**PROBLEM STATEMENT:**
Line by line, repeat the data below exactly, beginning at the first line and ending at the line with "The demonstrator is". Omit pictures.
——
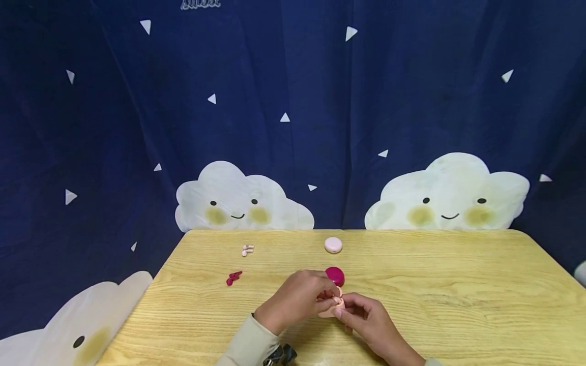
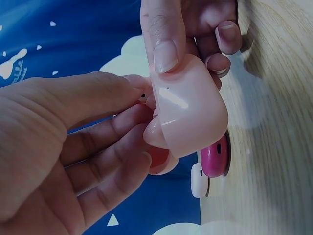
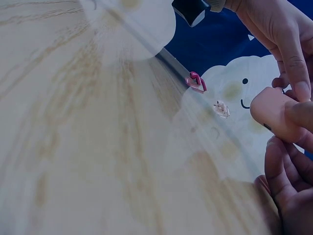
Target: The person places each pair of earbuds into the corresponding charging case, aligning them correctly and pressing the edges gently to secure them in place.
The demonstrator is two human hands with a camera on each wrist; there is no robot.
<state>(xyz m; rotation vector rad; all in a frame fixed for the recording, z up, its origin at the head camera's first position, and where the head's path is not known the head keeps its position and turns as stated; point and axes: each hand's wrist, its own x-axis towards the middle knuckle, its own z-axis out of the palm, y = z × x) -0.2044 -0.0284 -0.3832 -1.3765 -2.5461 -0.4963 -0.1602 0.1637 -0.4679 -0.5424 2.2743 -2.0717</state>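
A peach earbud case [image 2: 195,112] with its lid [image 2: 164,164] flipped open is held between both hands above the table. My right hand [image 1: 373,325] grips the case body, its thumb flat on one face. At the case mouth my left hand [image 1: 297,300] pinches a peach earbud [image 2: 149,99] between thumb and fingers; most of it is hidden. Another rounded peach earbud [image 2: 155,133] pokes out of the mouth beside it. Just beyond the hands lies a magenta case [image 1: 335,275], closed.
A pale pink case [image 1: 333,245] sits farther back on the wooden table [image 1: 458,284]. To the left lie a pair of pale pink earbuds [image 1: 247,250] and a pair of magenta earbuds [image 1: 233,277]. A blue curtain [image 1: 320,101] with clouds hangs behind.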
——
**ANSWER TO THE EXERCISE:**
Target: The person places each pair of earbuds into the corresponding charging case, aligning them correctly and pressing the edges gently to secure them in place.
The demonstrator is two human hands with a camera on each wrist; there is no robot.

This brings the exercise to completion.